* Task instructions *
Quote word for word from the line holding "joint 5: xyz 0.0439" to the last line below, including both, and omit any pictures.

★ ★ ★ ★ ★

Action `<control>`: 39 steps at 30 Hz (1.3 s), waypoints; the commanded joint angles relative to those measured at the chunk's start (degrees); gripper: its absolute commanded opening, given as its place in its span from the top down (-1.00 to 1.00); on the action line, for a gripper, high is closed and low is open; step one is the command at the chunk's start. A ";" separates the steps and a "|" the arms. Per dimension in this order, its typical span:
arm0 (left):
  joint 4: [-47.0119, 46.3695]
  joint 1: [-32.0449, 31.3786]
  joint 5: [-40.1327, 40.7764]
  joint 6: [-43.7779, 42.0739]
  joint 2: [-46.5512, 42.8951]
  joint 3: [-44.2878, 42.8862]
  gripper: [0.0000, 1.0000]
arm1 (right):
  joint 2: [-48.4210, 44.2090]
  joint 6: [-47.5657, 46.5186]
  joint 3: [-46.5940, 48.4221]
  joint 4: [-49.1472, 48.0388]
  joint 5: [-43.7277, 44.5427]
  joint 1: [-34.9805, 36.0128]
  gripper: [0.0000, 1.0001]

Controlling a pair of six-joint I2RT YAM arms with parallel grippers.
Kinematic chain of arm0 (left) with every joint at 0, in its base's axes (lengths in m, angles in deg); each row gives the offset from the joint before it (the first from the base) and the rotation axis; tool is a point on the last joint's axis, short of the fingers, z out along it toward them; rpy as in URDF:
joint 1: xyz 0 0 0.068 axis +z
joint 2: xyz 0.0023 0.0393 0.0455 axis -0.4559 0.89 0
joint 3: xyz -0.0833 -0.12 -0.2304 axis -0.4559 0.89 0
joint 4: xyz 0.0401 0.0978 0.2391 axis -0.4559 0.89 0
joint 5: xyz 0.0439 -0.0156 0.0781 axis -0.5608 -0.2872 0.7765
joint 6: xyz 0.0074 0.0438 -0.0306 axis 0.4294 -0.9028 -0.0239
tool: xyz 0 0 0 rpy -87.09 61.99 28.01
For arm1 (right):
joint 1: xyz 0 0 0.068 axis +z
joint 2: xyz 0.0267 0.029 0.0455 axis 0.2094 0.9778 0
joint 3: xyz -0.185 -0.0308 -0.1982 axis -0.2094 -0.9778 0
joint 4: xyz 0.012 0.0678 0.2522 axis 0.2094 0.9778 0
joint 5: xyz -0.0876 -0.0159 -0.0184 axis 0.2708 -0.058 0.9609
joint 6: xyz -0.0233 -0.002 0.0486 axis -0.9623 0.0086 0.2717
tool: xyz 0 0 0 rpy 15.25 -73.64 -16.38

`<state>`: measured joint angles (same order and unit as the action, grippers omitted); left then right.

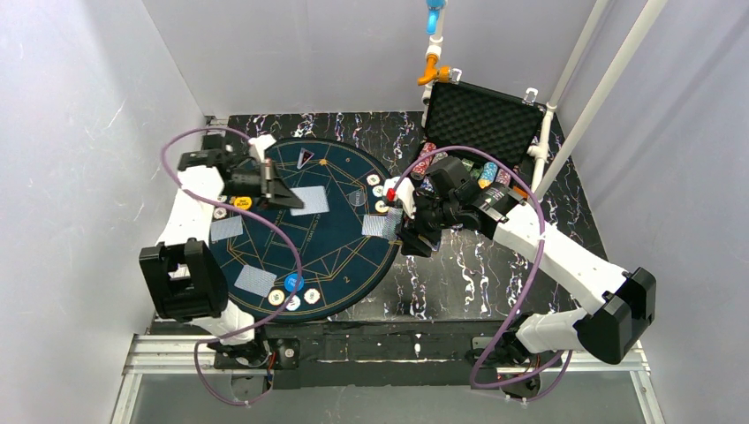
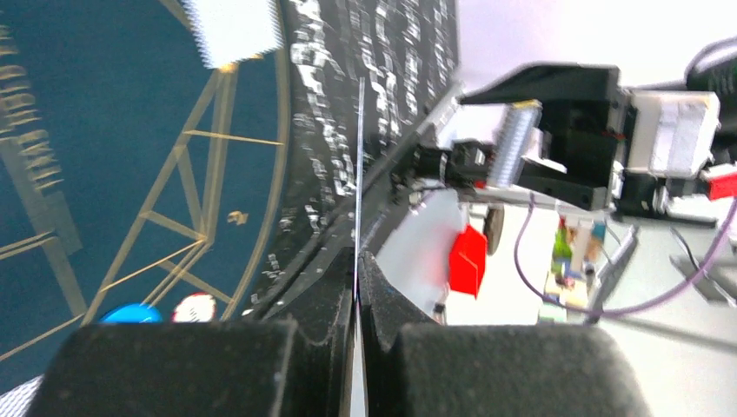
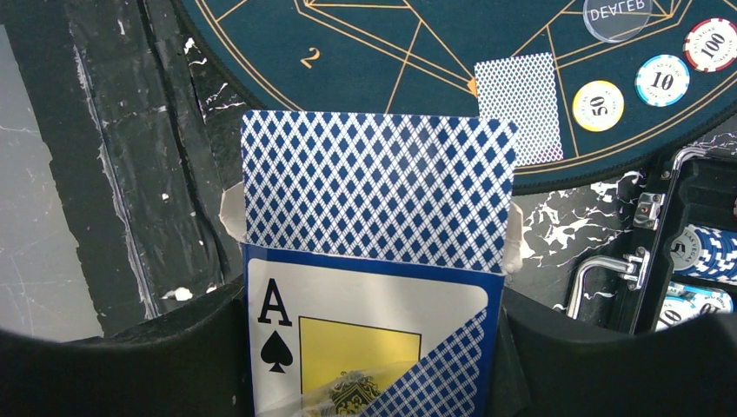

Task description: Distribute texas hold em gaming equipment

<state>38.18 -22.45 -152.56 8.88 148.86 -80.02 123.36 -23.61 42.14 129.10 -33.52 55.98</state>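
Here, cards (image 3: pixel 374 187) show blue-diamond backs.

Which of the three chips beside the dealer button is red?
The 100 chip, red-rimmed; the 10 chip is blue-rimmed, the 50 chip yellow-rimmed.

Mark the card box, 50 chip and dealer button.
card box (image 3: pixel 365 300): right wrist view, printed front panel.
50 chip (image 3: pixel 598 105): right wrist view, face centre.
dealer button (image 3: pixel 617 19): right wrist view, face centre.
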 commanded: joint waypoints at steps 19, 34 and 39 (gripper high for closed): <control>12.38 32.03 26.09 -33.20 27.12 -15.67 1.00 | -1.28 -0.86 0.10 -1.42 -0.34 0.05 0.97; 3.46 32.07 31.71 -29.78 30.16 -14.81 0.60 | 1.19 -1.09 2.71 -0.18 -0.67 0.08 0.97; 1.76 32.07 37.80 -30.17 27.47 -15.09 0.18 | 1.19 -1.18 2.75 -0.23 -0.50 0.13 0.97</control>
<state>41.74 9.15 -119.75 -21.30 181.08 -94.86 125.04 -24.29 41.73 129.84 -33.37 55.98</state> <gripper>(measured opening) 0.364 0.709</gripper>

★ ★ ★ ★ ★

* Solved problem *
joint 5: xyz 0.0439 -0.0156 0.0781 axis -0.5608 -0.2872 0.7765
joint 6: xyz 0.0074 0.0438 -0.0306 axis 0.4294 -0.9028 -0.0239
tool: xyz 0 0 0 rpy -87.09 61.99 28.01
For arm1 (right):
joint 1: xyz 0 0 0.068 axis +z
joint 2: xyz 0.0267 0.029 0.0455 axis 0.2094 0.9778 0
joint 3: xyz -0.185 -0.0308 -0.1982 axis -0.2094 -0.9778 0
joint 4: xyz 0.012 0.0678 0.2522 axis 0.2094 0.9778 0
joint 5: xyz -0.0876 -0.0159 -0.0184 axis 0.2708 -0.058 0.9609
joint 6: xyz -0.0233 -0.002 0.0486 axis -0.9623 0.0086 0.2717
tool: xyz 0 0 0 rpy 15.25 -73.64 -16.38

`<state>`: measured joint angles (same order and unit as the action, grippers omitted); left then right.


Task description: Distribute texas hold em gaming equipment

<state>38.18 -22.45 -152.56 8.88 148.86 -80.02 123.36 -23.61 42.14 129.10 -33.52 55.98</state>
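Here, cards (image 3: pixel 374 187) show blue-diamond backs.

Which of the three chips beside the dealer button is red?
The 100 chip, red-rimmed; the 10 chip is blue-rimmed, the 50 chip yellow-rimmed.

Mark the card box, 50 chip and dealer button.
card box (image 3: pixel 365 300): right wrist view, printed front panel.
50 chip (image 3: pixel 598 105): right wrist view, face centre.
dealer button (image 3: pixel 617 19): right wrist view, face centre.
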 commanded: joint waypoints at steps 19, 34 and 39 (gripper high for closed): <control>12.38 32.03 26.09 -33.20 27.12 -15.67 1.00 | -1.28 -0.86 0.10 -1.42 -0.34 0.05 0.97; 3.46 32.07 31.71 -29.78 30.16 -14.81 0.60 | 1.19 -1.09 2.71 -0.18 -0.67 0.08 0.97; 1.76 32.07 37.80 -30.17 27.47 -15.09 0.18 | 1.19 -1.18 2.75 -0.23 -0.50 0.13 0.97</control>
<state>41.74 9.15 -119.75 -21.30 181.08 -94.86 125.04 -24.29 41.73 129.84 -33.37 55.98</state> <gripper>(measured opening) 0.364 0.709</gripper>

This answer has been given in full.